De acordo com o embaixador Pedro Monzón, cônsul-geral de Cuba em São Paulo, a expectativa do governo do seu país é vacinar 6 milhões de pessoas – mais da metade da população de 11,2 milhões de habitantes – até agosto. Após a aprovação do uso emergencial pelas autoridades sanitárias, a previsão é que todos os cerca de 2 milhões de moradores da capital, Havana, estejam imunizados até o mês que vem.
“Vamos produzir 100 milhões de vacinas em 2021. O que é suficiente para vacinar todos os cubanos, e comercializar a preços razoáveis e solidários com outras organizações e países do mundo”, afirmou Monzón, em entrevista a Marilu Cabanãs, no Jornal Brasil Atual desta segunda-feira (19).
Ele destacou que as vacinas contra a covid-19 são resultado de mais de 30 anos de desenvolvimento da biotecnologia cubana. “Nós conseguimos, apesar do bloqueio”, destacou o embaixador, fazendo referência ao bloqueio econômico imposto pelos Estados Unidos que já dura mais de seis décadas.
Vacinas e colaboração entre Cuba e Brasil
O cônsul classificou como “difícil” a possibilidade de o Brasil participar dos testes de fase 3 das vacinas cubanas mais promissoras. “Teria que romper a barreira da política”, disse Monzón.

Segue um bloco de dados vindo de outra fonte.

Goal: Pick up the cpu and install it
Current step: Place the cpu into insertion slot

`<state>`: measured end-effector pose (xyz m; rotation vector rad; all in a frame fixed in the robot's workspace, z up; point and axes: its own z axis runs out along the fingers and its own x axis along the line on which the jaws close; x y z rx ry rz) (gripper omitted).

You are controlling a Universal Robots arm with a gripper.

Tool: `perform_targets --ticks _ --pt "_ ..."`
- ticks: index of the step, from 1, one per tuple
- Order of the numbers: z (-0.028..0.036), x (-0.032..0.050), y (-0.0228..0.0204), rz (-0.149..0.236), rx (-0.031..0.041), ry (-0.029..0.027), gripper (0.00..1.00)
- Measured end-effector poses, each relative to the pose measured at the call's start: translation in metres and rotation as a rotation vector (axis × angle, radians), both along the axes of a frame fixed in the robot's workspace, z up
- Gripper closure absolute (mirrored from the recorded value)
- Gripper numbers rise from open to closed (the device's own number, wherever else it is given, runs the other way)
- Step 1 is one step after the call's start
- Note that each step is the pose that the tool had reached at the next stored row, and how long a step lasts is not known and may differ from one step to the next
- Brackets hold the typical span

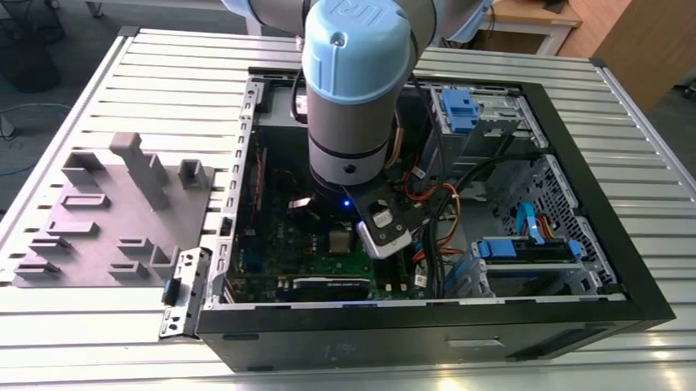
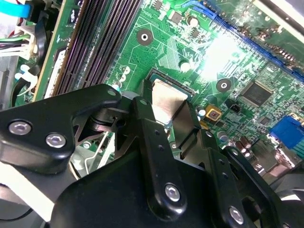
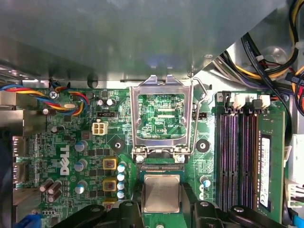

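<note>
The cpu (image 3: 161, 192) is a small silvery square chip, seen in both wrist views, sitting between my black fingers (image 2: 142, 114) over the socket (image 2: 176, 81) on the green motherboard. My gripper (image 2: 167, 108) is shut on its two side edges. Whether the chip rests in the socket or hangs just above it, I cannot tell. Just beyond the chip, the shiny metal socket frame (image 3: 161, 116) stands flipped open. In the exterior view my arm (image 1: 348, 106) reaches down into the open computer case (image 1: 588, 204) and hides the chip.
Memory slots (image 3: 240, 152) run along one side of the socket, and capacitors (image 3: 121, 178) stand on the other. Cable bundles (image 1: 435, 204) and blue drive bays (image 1: 522, 248) fill the case's side at the exterior view's right. A grey moulded tray (image 1: 109, 220) lies at the exterior view's left.
</note>
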<state>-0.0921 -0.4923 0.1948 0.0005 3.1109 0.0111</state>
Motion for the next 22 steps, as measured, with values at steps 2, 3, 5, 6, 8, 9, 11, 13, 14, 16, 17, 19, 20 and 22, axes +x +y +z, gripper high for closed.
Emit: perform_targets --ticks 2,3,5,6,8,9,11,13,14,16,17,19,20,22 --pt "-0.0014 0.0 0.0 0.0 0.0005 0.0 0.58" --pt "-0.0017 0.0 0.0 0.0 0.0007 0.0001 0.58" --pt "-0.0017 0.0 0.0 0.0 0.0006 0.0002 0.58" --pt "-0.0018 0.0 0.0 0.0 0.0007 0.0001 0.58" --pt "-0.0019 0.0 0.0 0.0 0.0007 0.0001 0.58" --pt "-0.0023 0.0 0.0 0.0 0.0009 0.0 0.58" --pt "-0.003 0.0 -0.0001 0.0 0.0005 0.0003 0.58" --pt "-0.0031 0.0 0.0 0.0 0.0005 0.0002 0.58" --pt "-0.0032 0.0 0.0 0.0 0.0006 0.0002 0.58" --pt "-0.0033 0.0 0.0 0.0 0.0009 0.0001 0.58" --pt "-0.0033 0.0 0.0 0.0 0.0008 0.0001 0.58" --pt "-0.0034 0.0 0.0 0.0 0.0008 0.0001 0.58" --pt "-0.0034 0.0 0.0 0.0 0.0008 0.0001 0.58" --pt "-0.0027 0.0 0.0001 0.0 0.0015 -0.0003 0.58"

Ele afirmou que o estado atual de afastamento na relação entre os dois países não partiu de Cuba. E lembrou das agressões “absurdas e desnecessárias” por parte do presidente brasileiro, Jair Bolsonaro, que culminou com a saída dos médicos cubanos que faziam parte do programa Mais Médicos.
Apesar do estranhamento entre os dois países, o cônsul afirmou que há “grupos solidários” no Brasil, principalmente de médicos e cientistas, que estão trabalhando para trazer as vacinas cubanas para o país.

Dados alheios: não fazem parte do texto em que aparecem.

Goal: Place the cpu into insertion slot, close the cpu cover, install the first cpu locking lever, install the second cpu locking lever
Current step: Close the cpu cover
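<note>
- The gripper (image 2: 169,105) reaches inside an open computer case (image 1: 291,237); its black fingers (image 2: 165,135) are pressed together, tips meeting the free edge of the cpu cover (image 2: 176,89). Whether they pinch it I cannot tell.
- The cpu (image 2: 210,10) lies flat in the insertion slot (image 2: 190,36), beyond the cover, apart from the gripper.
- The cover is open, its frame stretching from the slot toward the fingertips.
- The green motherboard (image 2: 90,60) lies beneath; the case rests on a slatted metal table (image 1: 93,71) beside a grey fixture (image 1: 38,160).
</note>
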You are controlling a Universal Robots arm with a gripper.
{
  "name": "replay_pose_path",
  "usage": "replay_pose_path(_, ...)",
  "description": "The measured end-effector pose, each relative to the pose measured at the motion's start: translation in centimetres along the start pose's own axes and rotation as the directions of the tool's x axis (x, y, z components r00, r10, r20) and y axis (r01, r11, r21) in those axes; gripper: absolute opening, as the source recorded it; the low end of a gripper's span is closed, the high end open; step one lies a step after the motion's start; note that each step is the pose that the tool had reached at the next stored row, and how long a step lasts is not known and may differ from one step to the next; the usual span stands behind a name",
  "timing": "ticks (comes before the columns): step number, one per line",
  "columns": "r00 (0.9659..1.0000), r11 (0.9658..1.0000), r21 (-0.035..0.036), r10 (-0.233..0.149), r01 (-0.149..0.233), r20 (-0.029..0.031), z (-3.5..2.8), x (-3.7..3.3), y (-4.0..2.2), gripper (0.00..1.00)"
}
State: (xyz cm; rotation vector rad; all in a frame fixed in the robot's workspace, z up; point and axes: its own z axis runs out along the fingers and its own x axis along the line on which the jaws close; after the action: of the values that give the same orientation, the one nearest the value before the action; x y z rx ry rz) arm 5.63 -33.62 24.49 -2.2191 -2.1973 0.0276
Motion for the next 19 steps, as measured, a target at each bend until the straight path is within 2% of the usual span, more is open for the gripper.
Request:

Um dos interessados nessa colaboração é o imunologista Gustavo Cabral. Como pesquisador da Universidade de São Paulo (USP), e com o apoio da Fundação de Amparo à Pesquisa do Estado de São Paulo (Fapesp), ele coordena uma pesquisa para o desenvolvimento de vacina contra a covid-19 no Brasil.

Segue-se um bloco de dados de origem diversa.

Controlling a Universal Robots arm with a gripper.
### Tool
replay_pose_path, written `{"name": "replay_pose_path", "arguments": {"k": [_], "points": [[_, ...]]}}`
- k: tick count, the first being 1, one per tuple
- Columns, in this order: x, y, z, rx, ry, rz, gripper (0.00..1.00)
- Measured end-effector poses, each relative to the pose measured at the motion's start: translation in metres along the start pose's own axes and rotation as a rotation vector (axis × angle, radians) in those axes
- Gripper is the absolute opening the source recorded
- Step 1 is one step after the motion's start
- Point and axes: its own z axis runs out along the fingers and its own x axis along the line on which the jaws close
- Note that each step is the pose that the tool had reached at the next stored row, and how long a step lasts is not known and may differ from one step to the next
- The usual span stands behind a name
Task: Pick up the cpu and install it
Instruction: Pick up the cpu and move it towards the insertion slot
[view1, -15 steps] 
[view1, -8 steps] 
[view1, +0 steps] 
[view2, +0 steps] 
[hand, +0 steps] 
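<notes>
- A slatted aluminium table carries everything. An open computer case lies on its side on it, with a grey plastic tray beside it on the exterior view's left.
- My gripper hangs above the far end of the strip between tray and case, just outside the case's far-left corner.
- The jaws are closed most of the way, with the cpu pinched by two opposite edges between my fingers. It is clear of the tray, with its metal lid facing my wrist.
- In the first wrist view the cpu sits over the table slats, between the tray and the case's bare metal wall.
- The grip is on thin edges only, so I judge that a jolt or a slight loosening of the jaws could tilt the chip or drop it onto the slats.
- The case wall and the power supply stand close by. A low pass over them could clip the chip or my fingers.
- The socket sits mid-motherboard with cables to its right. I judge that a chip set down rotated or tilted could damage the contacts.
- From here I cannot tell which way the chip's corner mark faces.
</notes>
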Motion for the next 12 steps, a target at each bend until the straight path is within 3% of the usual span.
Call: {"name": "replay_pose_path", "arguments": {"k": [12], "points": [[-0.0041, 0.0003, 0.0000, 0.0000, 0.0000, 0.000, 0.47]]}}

Cabral ressaltou que, apesar do bloqueio, Cuba conta com suporte interno muito grande para o desenvolvimento de pesquisas. “Não adianta achar que é possível fugir da política. A gente não vai fazer ciência sem suporte político. Não existe estrutura interna de qualidade, com estabilidade no desenvolvimento científico, sem uma política de suporte”, declarou. Além disso, o país conta com importante intercâmbio científico com russos e chineses.
Comparativo em números
A população da ilha de Cuba é equivalente à da cidade de São Paulo, que tem 12,3 milhões de habitantes, segundo estimativa do IBGE divulgada no ano passado. Apesar das dimensões demográficas equivalentes, os números da pandemia são absolutamente discrepantes. Enquanto Cuba registrou, até o momento, 92.474 mil casos confirmados de pacientes contaminados pela covid-19, na capital paulista esse número ultrapassa os 778 mil infectados. Por outro lado, enquanto 512 cubanos morreram em decorrência da doença, a pandemia já fez mais de 25 mil mortes na capital paulista.
A diferença, de acordo com o infectologista, é que Cuba adotou uma política de combate efetivo ao novo coronavírus, com busca ativa dos contaminados a partir da testagem em massa da população. Os infectados são isolados, e recebem acompanhamento médico domiciliar. Os casos mais graves são levados para unidades de saúde. Também houve o fechamento precoce da entrada de estrangeiros no país.
Além disso, a ilha aplicou medidas rígidas para restringir a circulação da população, de modo a conter a disseminação do vírus, especialmente das novas variantes. Trabalhadores públicos também foram remanejados para garantir o distanciamento. Os que não puderam ser realocados, receberam um salário após a demissão e o equivalente a 60% da remuneração nos meses seguintes. O governo desencadeou forte campanha de conscientização, nos meios de comunicação, sobre as medidas necessárias para conter a transmissão da doença.